The task> Write the data below out again, unchanged.

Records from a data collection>
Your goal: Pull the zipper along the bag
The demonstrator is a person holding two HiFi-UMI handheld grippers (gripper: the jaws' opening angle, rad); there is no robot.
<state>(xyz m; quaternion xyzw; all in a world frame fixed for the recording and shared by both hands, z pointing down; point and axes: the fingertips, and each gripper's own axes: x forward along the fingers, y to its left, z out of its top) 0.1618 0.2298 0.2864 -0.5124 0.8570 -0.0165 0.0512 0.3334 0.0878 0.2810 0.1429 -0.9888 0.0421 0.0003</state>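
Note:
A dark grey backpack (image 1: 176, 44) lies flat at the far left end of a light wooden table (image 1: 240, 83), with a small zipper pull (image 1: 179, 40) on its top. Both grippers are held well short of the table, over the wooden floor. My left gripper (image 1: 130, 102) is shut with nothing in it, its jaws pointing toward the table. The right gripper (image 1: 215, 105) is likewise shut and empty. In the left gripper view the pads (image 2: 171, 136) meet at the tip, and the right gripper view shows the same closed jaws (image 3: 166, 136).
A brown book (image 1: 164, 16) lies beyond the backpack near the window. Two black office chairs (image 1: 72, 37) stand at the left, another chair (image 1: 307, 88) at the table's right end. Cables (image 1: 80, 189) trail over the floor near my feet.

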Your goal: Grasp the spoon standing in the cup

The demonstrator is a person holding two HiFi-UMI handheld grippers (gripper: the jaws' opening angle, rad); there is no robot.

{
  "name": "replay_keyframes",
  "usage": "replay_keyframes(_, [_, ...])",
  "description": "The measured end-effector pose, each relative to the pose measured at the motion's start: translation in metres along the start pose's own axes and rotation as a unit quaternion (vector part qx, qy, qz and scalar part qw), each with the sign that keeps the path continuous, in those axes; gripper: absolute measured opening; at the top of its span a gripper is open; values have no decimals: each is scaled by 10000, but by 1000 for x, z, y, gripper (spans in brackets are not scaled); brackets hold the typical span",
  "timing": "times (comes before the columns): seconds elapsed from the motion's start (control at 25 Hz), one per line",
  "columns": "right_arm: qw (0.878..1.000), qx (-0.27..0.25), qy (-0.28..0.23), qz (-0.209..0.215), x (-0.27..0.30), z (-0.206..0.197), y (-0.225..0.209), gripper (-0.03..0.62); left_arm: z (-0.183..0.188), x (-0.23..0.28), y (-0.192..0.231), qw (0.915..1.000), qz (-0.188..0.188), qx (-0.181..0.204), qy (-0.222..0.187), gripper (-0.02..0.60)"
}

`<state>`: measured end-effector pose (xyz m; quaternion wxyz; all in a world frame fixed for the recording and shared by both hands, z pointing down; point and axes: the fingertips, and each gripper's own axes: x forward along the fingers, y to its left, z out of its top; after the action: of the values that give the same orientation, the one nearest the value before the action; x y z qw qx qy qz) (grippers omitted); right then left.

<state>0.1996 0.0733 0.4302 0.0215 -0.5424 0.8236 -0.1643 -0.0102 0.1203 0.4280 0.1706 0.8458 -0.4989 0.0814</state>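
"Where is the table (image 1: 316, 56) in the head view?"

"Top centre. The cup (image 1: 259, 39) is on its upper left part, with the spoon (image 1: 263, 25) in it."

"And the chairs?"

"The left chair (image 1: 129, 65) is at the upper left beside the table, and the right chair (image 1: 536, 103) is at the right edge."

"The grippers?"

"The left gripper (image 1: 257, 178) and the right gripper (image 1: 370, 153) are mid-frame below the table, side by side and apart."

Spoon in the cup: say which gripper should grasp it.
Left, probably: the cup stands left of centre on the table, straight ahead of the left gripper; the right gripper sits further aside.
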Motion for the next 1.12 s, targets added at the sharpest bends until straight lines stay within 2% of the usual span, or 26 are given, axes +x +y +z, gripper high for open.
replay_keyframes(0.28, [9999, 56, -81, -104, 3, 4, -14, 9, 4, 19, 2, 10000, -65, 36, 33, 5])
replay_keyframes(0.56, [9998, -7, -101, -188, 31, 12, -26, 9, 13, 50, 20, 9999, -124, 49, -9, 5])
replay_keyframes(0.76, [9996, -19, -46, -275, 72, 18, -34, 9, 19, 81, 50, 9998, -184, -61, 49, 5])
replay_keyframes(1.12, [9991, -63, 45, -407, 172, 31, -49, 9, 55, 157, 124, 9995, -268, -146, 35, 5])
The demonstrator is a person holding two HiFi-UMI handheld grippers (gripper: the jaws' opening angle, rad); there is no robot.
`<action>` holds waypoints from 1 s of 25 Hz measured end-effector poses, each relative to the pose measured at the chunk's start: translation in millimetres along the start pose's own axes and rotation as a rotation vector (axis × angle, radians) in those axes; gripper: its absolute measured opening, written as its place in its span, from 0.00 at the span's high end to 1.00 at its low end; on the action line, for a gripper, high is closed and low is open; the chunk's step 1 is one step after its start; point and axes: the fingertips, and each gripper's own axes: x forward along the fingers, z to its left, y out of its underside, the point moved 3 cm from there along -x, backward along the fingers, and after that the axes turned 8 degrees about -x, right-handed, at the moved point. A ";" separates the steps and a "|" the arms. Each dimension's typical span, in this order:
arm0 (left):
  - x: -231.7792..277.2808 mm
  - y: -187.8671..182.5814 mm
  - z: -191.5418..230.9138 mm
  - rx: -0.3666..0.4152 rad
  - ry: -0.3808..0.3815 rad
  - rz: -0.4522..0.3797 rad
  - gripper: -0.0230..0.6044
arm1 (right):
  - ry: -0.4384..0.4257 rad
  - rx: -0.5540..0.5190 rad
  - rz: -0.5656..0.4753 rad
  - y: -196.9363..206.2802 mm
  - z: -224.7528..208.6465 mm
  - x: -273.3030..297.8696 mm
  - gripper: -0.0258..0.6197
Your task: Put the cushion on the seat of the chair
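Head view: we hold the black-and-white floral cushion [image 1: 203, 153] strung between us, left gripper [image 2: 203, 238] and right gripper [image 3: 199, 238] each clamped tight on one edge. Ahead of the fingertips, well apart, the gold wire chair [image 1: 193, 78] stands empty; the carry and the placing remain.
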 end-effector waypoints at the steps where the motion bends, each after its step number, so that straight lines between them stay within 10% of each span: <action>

Result for this task>
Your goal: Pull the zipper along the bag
The demonstrator is a person holding two HiFi-UMI handheld grippers (gripper: the jaws' opening angle, rad); there is no robot.
<state>(xyz m; quaternion xyzw; all in a world frame fixed for the recording and shared by both hands, z pointing down; point and axes: the fingertips, and each gripper's own axes: x forward along the fingers, y to its left, z out of its top) 0.1618 0.2298 0.2864 -0.5124 0.8570 -0.0165 0.0512 0.3334 0.0878 0.2810 0.1429 -0.9888 0.0421 0.0003</state>
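Note:
A dark grey backpack (image 1: 176, 44) lies flat at the far left end of a light wooden table (image 1: 240, 83), with a small zipper pull (image 1: 179, 40) on its top. Both grippers are held well short of the table, over the wooden floor. My left gripper (image 1: 130, 102) is shut with nothing in it, its jaws pointing toward the table. The right gripper (image 1: 215, 105) is likewise shut and empty. In the left gripper view the pads (image 2: 171, 136) meet at the tip, and the right gripper view shows the same closed jaws (image 3: 166, 136).
A brown book (image 1: 164, 16) lies beyond the backpack near the window. Two black office chairs (image 1: 72, 37) stand at the left, another chair (image 1: 307, 88) at the table's right end. Cables (image 1: 80, 189) trail over the floor near my feet.
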
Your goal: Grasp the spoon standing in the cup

The demonstrator is a person holding two HiFi-UMI handheld grippers (gripper: the jaws' opening angle, rad); there is no robot.

{
  "name": "replay_keyframes",
  "usage": "replay_keyframes(_, [_, ...])",
  "description": "The measured end-effector pose, each relative to the pose measured at the motion's start: translation in metres along the start pose's own axes and rotation as a unit quaternion (vector part qx, qy, qz and scalar part qw), each with the sign that keeps the path continuous, in those axes; gripper: absolute measured opening; at the top of its span a gripper is open; values have no decimals: each is scaled by 10000, but by 1000 for x, z, y, gripper (spans in brackets are not scaled); brackets hold the typical span",
  "timing": "times (comes before the columns): seconds elapsed from the motion's start (control at 25 Hz), one per line",
  "columns": "right_arm: qw (0.878..1.000), qx (-0.27..0.25), qy (-0.28..0.23), qz (-0.209..0.215), x (-0.27..0.30), z (-0.206..0.197), y (-0.225..0.209), gripper (-0.03..0.62); left_arm: z (-0.183..0.188), x (-0.23..0.28), y (-0.192..0.231), qw (0.915..1.000), qz (-0.188..0.188), qx (-0.181..0.204), qy (-0.222..0.187), gripper (-0.02..0.60)"
}

`<state>`: measured end-effector pose (xyz m; quaternion wxyz; all in a world frame fixed for the recording and shared by both hands, z pointing down; point and axes: the fingertips, and each gripper's own axes: x forward along the fingers, y to its left, z out of its top; after the action: of the values that give the same orientation, the one nearest the value before the action; x y z qw qx qy qz) (grippers omitted); right then left.

<state>0.1996 0.0733 0.4302 0.0215 -0.5424 0.8236 -0.1643 -0.0102 0.1203 0.4280 0.1706 0.8458 -0.4989 0.0814</state>
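"Where is the table (image 1: 316, 56) in the head view?"

"Top centre. The cup (image 1: 259, 39) is on its upper left part, with the spoon (image 1: 263, 25) in it."

"And the chairs?"

"The left chair (image 1: 129, 65) is at the upper left beside the table, and the right chair (image 1: 536, 103) is at the right edge."

"The grippers?"

"The left gripper (image 1: 257, 178) and the right gripper (image 1: 370, 153) are mid-frame below the table, side by side and apart."

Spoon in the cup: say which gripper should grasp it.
Left, probably: the cup stands left of centre on the table, straight ahead of the left gripper; the right gripper sits further aside.
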Motion for the next 1.12 s, targets added at the sharpest bends until straight lines stay within 2% of the usual span, or 26 are given, axes +x +y +z, gripper high for open.
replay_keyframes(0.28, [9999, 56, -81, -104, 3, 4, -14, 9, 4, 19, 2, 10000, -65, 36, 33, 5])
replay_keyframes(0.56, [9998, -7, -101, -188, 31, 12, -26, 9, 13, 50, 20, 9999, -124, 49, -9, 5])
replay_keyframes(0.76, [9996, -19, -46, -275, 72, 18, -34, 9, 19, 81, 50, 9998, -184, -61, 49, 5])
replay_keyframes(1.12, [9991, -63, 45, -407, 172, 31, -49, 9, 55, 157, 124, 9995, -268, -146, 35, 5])
The demonstrator is a person holding two HiFi-UMI handheld grippers (gripper: the jaws' opening angle, rad); there is no robot.
`<action>` holds waypoints from 1 s of 25 Hz measured end-effector poses, each relative to the pose measured at the chunk's start: translation in millimetres along the start pose's own axes and rotation as a rotation vector (axis × angle, radians) in those axes; gripper: its absolute measured opening, written as its place in its span, from 0.00 at the span's high end to 1.00 at its low end; on the action line, for a gripper, high is closed and low is open; the chunk's step 1 is one step after its start; point and axes: the fingertips, and each gripper's own axes: x forward along the fingers, z to its left, y out of its underside, the point moved 3 cm from there along -x, backward along the fingers, and after that the axes turned 8 degrees about -x, right-handed, at the moved point. A ";" separates the steps and a "|" the arms. Each dimension's typical span, in this order:
arm0 (left):
  - x: -231.7792..277.2808 mm
  - y: -187.8671..182.5814 mm
  - z: -191.5418..230.9138 mm
  - rx: -0.3666..0.4152 rad
  - ry: -0.3808..0.3815 rad
  - rz: -0.4522..0.3797 rad
  - gripper: -0.0230..0.6044
arm1 (right):
  - ry: -0.4384..0.4257 rad
  - rx: -0.5540..0.5190 rad
  - rz: -0.5656..0.4753 rad
  - y: -196.9363..206.2802 mm
  - z: -224.7528..208.6465 mm
  - x: -273.3030..297.8696 mm
  - gripper: -0.0258..0.6197
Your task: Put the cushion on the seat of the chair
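Head view: we hold the black-and-white floral cushion [image 1: 203, 153] strung between us, left gripper [image 2: 203, 238] and right gripper [image 3: 199, 238] each clamped tight on one edge. Ahead of the fingertips, well apart, the gold wire chair [image 1: 193, 78] stands empty; the carry and the placing remain.
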 end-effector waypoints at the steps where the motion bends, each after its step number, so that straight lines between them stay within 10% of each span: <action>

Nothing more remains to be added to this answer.